# New Feature: Do Not Record!



## !-HenryH-! (Sep 17, 2004)

I would like to see a "Do Not Record" feature for those shows that Tivo recommends but I don't like. They are always getting recorded, sometimes causing other programs to be deleted or causing my Tivo to bug me about changing channels.


----------



## jtlytle (May 17, 2005)

I turned off my TIVO SUGGESTION and it helps.


----------



## LightMike (Mar 10, 2006)

Turning TiVo Suggestions off works but isn't the best way to go about it if you like the TiVo to surprise you with new shows you might want to watch eventually........

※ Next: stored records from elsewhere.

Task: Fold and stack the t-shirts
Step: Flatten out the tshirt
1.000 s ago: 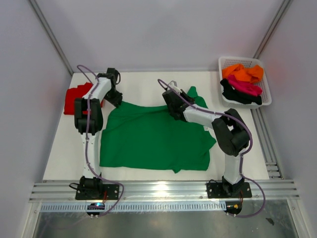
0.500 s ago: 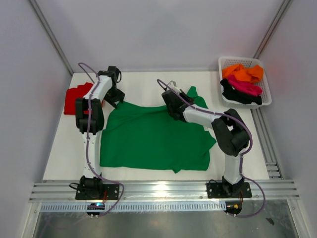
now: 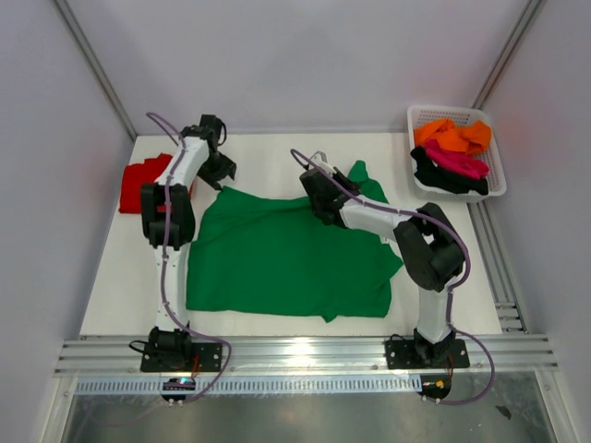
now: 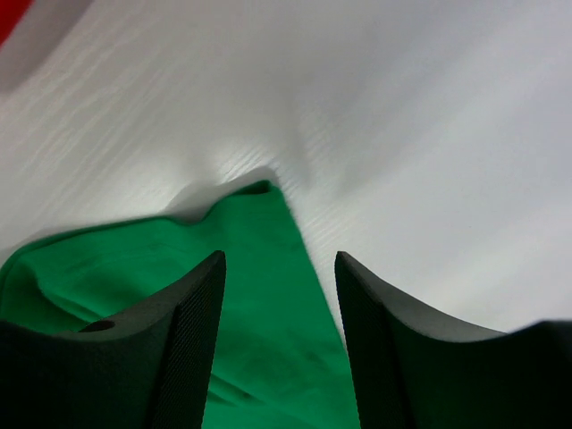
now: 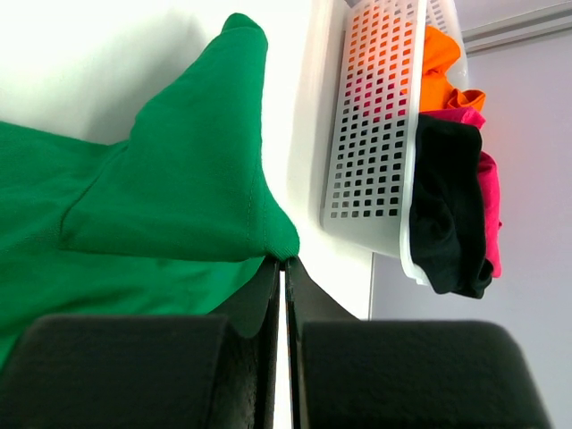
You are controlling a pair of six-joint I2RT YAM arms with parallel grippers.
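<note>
Right hand (image 5: 284, 264) pressed together, pinching a sleeve fold of the green t-shirt (image 3: 286, 258). Left hand (image 4: 279, 268) spread wide, and the shirt's corner lies on the tabletop (image 3: 268, 152) between and just ahead of its fingers. Red t-shirt (image 3: 138, 185) off to that hand's left.

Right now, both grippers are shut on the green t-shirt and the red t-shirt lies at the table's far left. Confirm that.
Not both. The right gripper is shut on the green t-shirt, but the left gripper is open, jaws apart above a corner of it, as the left wrist view shows. The red t-shirt does lie at the far left.
</note>
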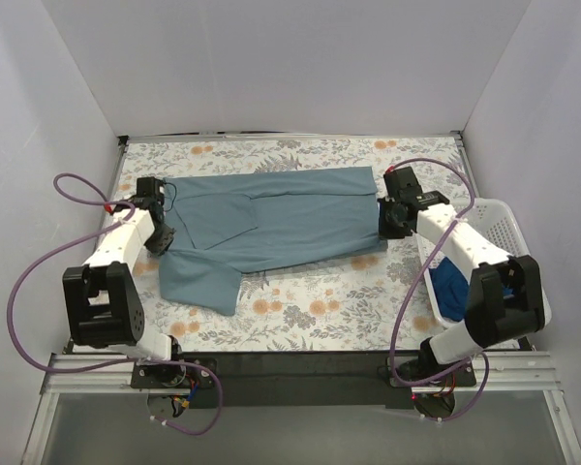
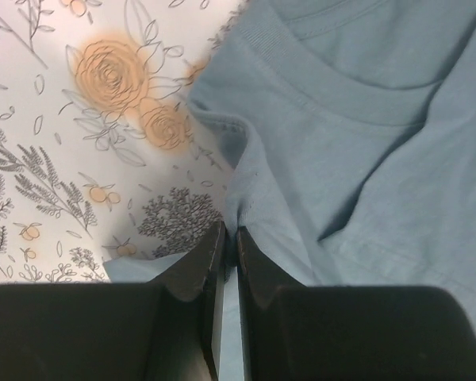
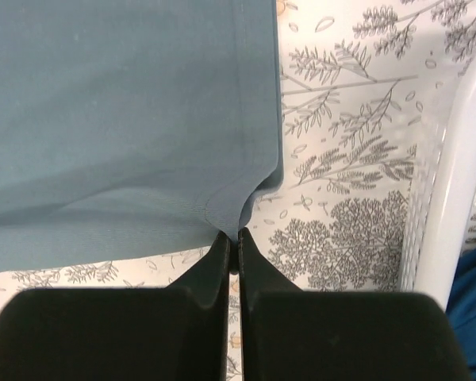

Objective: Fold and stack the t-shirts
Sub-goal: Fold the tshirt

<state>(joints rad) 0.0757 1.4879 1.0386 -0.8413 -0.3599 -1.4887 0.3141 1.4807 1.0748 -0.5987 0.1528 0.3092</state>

Henry, leave TiVo Suggestions on....When a show that you do not like gets recorded simply give it a 1 - 3 thumbs down (red)

For the shows you like give it a 1 - 3 thumbs up rating.....That simple....Rate as much as possible!.....Ever since I did this there isn't a single thing that gets recorded that I don't like.


----------



## !-HenryH-! (Sep 17, 2004)

Yeah but I don't want to some of them for space reasons. For instance, I don't watch CSI or most crime shows. I've seen them on occasions (ie I have company that wants to watch them) but other than that I don't want them recorded. I just thought it would be nice to have a feature that tells your Tivo not to record a particular program again. 



LightMike said:


> Turning TiVo Suggestions off works but isn't the best way to go about it if you like the TiVo to surprise you with new shows you might want to watch eventually........
> 
> Henry, leave TiVo Suggestions on....When a show that you do not like gets recorded simply give it a 1 - 3 thumbs down (red)
> 
> For the shows you like give it a 1 - 3 thumbs up rating.....That simple....Rate as much as possible!.....Ever since I did this there isn't a single thing that gets recorded that I don't like.


----------



## jlb (Dec 13, 2001)

Suggestions do not take away space from other programs being able to record. Suggestions are always the first to be deleted when TiVo needs to record a SP or other program you have told it to record.


----------



## Veriander (Dec 3, 2006)

Check out the Blacklist feature in my "Advanced Keyword Wish List and Black List" thread...


----------